La petite marmite est une sorte de pot-au-feu servi avec son bouillon dans le récipient de cuisson (initialement un pot en terre), parfois dans des marmites individuelles en porcelaine à feu.

La petite marmite comporte théoriquement de la viande de maigre de bœuf, de la queue de bœuf, de la volaille, des os à moelle et les légumes du pot-au-feu, avec en plus des petites boules de chou.

Pflutters (Alsace).

Les pflutters sont des boulettes de purée de pommes de terre additionnées d’œufs battus et de farine (ou semoule), ils sont parfois mouillés de lait.

Les pflutters sont ensuite pochés à l’eau bouillante et servis en entrée avec un beurre fondu.

Ils peuvent être également découpés à l’emporte pièce en forme de palets et dorés (sautés) à la poêle en accompagnement de viandes.

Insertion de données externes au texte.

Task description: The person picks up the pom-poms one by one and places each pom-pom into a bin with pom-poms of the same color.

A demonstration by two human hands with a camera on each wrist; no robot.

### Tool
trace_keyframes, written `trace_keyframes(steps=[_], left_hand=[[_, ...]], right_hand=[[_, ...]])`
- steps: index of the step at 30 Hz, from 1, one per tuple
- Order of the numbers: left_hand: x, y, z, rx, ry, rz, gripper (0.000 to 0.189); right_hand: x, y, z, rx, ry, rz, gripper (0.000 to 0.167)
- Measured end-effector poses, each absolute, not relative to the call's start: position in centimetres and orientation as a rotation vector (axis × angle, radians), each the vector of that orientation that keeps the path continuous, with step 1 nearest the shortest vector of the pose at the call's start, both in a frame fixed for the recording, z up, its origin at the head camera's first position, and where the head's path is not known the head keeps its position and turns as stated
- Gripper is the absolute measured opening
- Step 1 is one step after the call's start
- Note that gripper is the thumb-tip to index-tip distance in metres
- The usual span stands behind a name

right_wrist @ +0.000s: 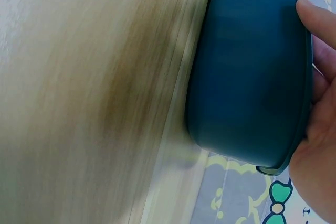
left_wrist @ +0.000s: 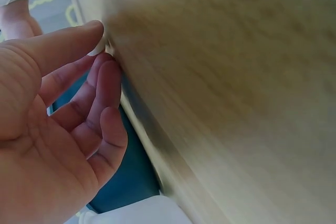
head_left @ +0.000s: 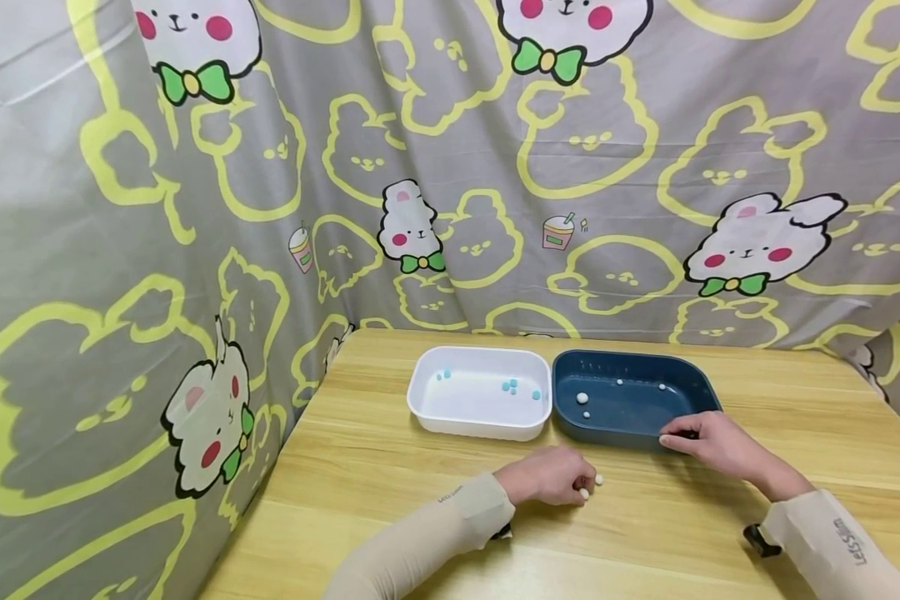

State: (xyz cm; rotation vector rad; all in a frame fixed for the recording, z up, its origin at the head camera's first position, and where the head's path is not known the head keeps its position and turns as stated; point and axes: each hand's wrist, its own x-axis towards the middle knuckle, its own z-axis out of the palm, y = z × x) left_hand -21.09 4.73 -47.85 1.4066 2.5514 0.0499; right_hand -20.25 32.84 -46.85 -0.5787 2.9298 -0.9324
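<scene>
My left hand (head_left: 549,477) is low over the wooden table, in front of the two plastic basins. Between its thumb and index finger it pinches a small white ball (left_wrist: 96,49), partly covered by the thumb. A second white ball (head_left: 599,480) lies on the table right beside those fingertips. At the front right corner of the dark blue basin (head_left: 622,415), my right hand (head_left: 711,442) grips the rim, thumb outside. Inside that basin are several white balls, one larger white ball (head_left: 582,398) among them.
A white basin (head_left: 465,410) stands directly left of the blue one, with several small light-blue pieces (head_left: 510,385) in it. Behind the table (head_left: 390,517) hangs a grey cartoon-print curtain (head_left: 487,275), which also runs along the left side.
</scene>
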Motion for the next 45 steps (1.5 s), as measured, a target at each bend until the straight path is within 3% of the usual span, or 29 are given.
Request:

Autres noms : floutes ou pflutten.

Pieds et paquets (Marseille).

Les pieds et paquets sont une spécialité provençal (Marseille), il était de tradition de les déguster au restaurant de La Pomme où la recette aurait été créée.

C’est un mets composé d’abats d’agneau (panses et pieds). À Marseille, les paquets sont petits, et les pieds, uniquement d’agneaux. Les très petits paquets, 40 grammes environ sont communément appelés « bijoux ». À Sisteron, un paquet fait plus de 100 grammes et l’on utilise des pieds de moutons. Pieds et paquets sont mijotés dans une sauce à la tomate, au vin blanc et aux herbes de Provence principalement.

La panse d’agneau est ouverte et coupée en 4 ou 5 carrés. Chaque morceau est farci de maigre de porc, d’ail et de persil haché. On pratique une incision au couteau dans un des angles de la pansette qui est roulée et fermée à la « boutonnière ». Les pieds d’agneau doivent être bien blancs et époilés, puis passés à la flamme pour le croquant. Ils sont placés au fond de la marmite en fonte et recouverts des paquets et de la sauce, composée de tomate, ail, persil, huile d’olive, vin blanc, oignon. On peut y ajouter selon les goûts et les recettes, des zestes d’orange, du pastis, du piment d’Espelette, des clous de girofle et même du chocolat noir. La cuisson doit être longue (plusieurs heures), la plus douce possible et en plusieurs fois afin que tout soit totalement confit.

Préparés sans sauce tomate, les pieds et paquets peuvent être dégustés en vinaigrette, ce sont les tripo à la reboulado.

Pied de porc à la Sainte Ménéhould (Marne – Grand-Est).

Le pied de porc à la Sainte-Menehould est une spécialité gastronomique de la ville de Sainte-Menehould. Les pieds de porc sont longuement bouillis puis panés, ce qui permet aux pieds entiers d’être dégustés y compris les os qui fondent dans la bouche.

Il faut des pieds de porc, de l’oignon, carottes, de l’échalote, des gousses d’ail, 1 bouquet garni, des clous de girofle, du vin blanc sec, de la chapelure et des œufs. Chaque pied doit être ficelé avec des bandelettes pour qu’il ne se délite pas à la cuisson. Ils sont alors plongés dans une marmite d’eau avec les autres ingrédients. La cuisson, à feu doux, dure au moins quatre heures. Puis les pieds refroidis sont découpés en long, panés et grillés dans une poêle.